**What is required**
Check each line of the data below for the word "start". How many lines have it? Answer with the number alone.

**Entries shown**
=== Begin Enclosure ===

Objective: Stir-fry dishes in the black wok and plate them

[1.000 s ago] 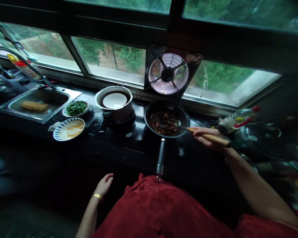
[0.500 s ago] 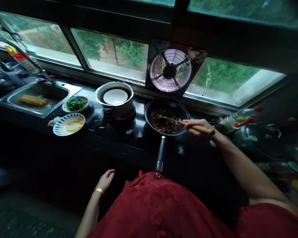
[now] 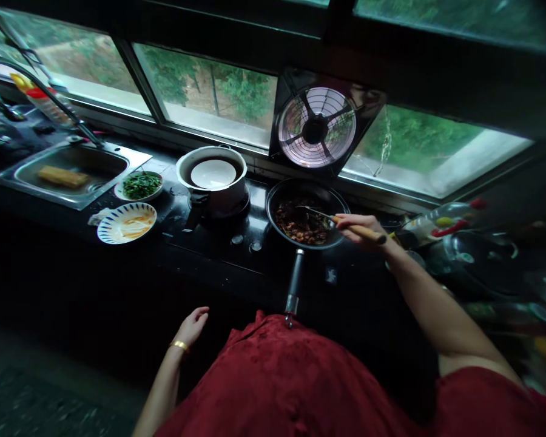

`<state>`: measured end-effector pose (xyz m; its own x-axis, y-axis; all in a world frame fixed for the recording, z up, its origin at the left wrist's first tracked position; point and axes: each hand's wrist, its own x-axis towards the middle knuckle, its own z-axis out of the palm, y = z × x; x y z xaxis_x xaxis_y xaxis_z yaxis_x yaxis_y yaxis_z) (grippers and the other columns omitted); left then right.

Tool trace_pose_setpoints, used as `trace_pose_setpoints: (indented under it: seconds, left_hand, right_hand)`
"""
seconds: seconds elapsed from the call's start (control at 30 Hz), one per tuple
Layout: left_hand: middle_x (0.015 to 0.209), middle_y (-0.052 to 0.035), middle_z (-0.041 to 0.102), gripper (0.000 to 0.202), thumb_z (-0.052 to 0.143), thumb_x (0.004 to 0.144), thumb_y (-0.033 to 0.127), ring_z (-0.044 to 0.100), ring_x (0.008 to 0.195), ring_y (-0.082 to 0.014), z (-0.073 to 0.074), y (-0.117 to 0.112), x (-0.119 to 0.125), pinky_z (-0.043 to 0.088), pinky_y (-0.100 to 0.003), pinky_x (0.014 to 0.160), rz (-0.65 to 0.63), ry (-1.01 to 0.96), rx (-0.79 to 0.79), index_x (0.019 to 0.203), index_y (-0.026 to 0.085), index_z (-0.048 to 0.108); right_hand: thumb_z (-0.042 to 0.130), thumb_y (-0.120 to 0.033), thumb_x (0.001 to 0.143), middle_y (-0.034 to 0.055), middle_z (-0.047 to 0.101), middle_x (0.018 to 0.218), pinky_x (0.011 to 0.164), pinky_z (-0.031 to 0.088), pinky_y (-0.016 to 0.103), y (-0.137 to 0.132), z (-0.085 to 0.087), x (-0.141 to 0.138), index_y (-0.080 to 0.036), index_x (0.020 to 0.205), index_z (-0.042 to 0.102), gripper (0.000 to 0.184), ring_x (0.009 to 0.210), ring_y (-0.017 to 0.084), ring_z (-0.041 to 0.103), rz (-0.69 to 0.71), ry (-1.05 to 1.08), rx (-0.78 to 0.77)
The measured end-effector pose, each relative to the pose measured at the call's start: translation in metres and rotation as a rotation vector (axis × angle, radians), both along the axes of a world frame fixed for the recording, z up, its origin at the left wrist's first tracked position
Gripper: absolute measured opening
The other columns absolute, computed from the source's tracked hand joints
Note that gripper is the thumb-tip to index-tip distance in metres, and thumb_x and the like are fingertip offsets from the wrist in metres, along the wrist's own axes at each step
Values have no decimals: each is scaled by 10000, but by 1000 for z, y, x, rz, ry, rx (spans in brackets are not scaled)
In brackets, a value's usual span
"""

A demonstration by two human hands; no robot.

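My right hand [image 3: 355, 231] is closed round the wooden handle of a metal spatula [image 3: 321, 213], whose blade lies over the dark food in a black frying pan [image 3: 306, 213] on the stove. The pan's long handle [image 3: 293, 284] points back toward my body. My left hand [image 3: 192, 326], with a gold bracelet at the wrist, hangs low beside my red garment with its fingers loosely curled and nothing in it. It touches nothing.
A white pot [image 3: 213, 180] holding a plate sits left of the pan. Further left are a plate of greens [image 3: 140, 186], a striped dish [image 3: 127, 223] and a steel sink [image 3: 68, 175]. A fan [image 3: 317, 127] stands at the window; bottles and cookware crowd the right counter.
My right hand has moved up and to the left along the pan's right rim, carrying the spatula blade across the food. The left hand has stayed low by my side.
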<state>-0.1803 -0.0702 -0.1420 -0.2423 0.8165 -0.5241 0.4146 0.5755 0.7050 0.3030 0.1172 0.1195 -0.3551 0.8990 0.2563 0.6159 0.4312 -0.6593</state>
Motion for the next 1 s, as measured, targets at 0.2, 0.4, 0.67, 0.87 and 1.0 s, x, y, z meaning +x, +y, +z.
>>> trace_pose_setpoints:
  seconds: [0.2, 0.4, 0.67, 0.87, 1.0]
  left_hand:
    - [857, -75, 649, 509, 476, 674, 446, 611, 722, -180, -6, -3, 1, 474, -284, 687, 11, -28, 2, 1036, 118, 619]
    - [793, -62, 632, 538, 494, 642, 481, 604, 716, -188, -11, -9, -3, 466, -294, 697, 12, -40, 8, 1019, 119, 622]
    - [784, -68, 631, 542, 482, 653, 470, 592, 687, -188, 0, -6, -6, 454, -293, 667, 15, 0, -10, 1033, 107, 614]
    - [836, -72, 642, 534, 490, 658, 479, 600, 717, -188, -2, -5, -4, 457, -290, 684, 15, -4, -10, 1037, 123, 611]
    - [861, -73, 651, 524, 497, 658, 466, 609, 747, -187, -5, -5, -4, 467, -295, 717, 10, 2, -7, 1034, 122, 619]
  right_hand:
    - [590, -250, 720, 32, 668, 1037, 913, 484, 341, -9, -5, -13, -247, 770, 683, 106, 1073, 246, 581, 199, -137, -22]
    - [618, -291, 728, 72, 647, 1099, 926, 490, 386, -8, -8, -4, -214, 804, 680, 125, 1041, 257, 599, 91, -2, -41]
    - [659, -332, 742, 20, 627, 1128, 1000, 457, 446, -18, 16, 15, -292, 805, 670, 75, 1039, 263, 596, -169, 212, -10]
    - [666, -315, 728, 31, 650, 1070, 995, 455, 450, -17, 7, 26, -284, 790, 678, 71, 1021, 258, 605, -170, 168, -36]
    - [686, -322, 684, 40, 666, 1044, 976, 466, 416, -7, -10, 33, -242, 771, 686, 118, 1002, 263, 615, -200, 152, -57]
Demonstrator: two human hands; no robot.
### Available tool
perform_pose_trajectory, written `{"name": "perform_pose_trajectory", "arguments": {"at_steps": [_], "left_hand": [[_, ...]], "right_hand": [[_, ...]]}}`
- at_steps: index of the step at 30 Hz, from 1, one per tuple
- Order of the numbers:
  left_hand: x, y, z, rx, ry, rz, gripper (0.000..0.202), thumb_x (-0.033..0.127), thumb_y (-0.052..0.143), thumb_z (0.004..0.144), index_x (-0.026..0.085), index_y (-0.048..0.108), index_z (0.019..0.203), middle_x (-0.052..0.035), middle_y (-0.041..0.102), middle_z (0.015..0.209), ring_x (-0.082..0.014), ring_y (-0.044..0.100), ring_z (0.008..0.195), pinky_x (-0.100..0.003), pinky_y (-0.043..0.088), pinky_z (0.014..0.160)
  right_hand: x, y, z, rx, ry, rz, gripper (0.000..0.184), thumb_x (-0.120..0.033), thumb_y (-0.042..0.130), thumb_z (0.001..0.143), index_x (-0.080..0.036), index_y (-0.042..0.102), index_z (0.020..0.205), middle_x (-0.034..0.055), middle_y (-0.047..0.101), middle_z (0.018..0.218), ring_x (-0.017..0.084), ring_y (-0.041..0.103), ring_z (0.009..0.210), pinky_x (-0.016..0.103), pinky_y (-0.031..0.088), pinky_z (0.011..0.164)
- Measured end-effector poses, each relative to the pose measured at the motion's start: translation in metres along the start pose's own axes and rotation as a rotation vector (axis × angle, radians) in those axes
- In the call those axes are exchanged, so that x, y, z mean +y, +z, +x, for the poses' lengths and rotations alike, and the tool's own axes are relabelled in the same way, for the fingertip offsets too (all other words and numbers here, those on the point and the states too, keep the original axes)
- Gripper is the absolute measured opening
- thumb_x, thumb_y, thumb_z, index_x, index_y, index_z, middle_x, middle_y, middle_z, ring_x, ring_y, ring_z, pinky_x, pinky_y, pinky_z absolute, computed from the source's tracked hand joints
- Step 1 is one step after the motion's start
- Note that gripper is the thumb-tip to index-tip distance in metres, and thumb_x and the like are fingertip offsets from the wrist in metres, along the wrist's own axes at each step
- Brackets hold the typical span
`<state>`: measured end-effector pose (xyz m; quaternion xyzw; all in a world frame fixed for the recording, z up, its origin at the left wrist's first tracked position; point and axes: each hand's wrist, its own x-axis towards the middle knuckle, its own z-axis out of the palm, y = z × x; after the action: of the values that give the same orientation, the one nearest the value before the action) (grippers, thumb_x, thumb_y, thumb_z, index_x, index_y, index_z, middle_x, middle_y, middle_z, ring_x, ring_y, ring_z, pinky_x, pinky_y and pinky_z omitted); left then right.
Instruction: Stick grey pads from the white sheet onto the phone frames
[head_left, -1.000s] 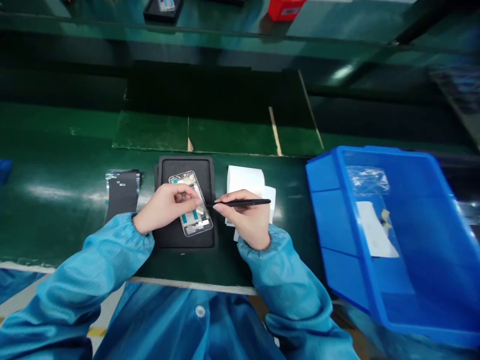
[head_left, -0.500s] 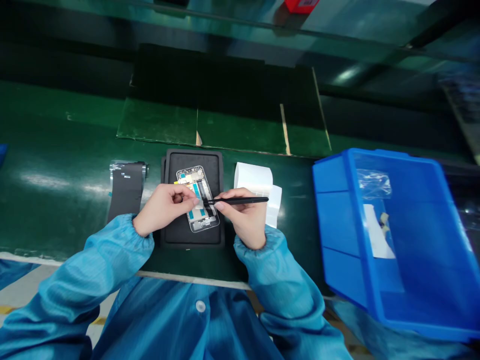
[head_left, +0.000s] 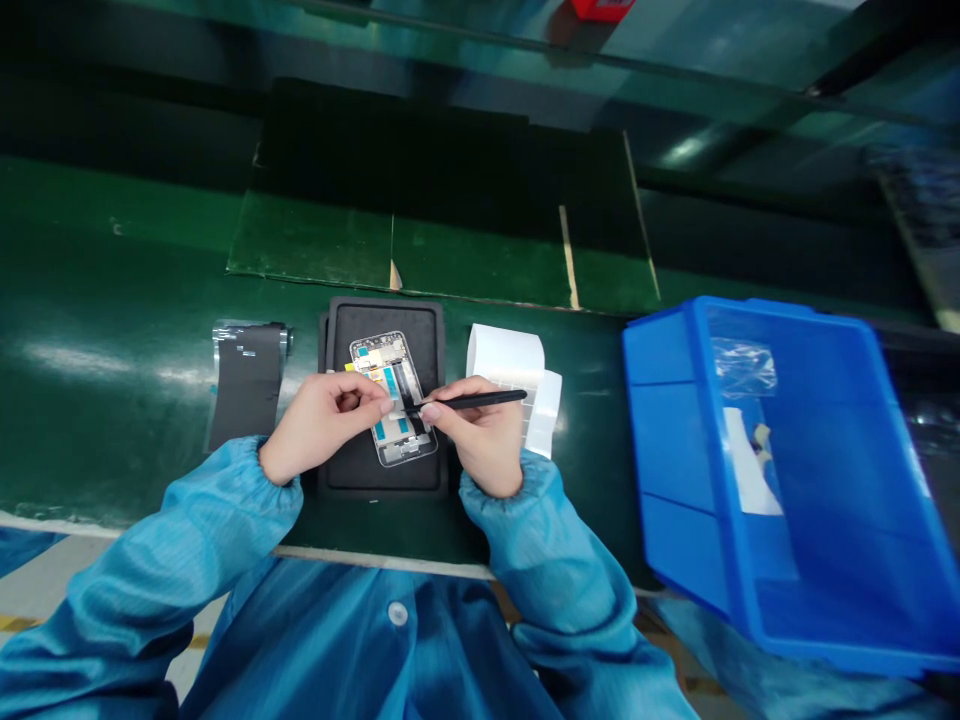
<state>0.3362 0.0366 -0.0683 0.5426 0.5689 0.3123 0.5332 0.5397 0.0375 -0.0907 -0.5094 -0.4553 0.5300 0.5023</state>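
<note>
An opened phone frame (head_left: 412,453) lies tilted on a black tray (head_left: 352,475), its inside facing up with blue patches and a dark slot. In my right hand (head_left: 480,430) is a pair of black tweezers (head_left: 491,399), held nearly level with the tips pointing left over the phone. My left hand (head_left: 330,415) is above the phone's left edge, thumb and forefinger pinched together close to the tweezer tips. Whatever is between those fingers is too small to make out; a pale bit shows near them.
Right of the tray lies a curled strip of white label paper (head_left: 506,350). A dark sheet with small silvery pieces (head_left: 247,390) is on the left. The large blue bin (head_left: 675,450) at the right holds clear plastic and white scraps. Green boards (head_left: 465,250) lie behind.
My left hand has drawn slightly left and away from the tweezer tips. The right hand with the tweezers has shifted a little left and down. The phone stays on the tray.
</note>
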Motion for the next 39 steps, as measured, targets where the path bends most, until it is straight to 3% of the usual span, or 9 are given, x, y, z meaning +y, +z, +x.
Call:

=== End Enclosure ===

**Expected output**
4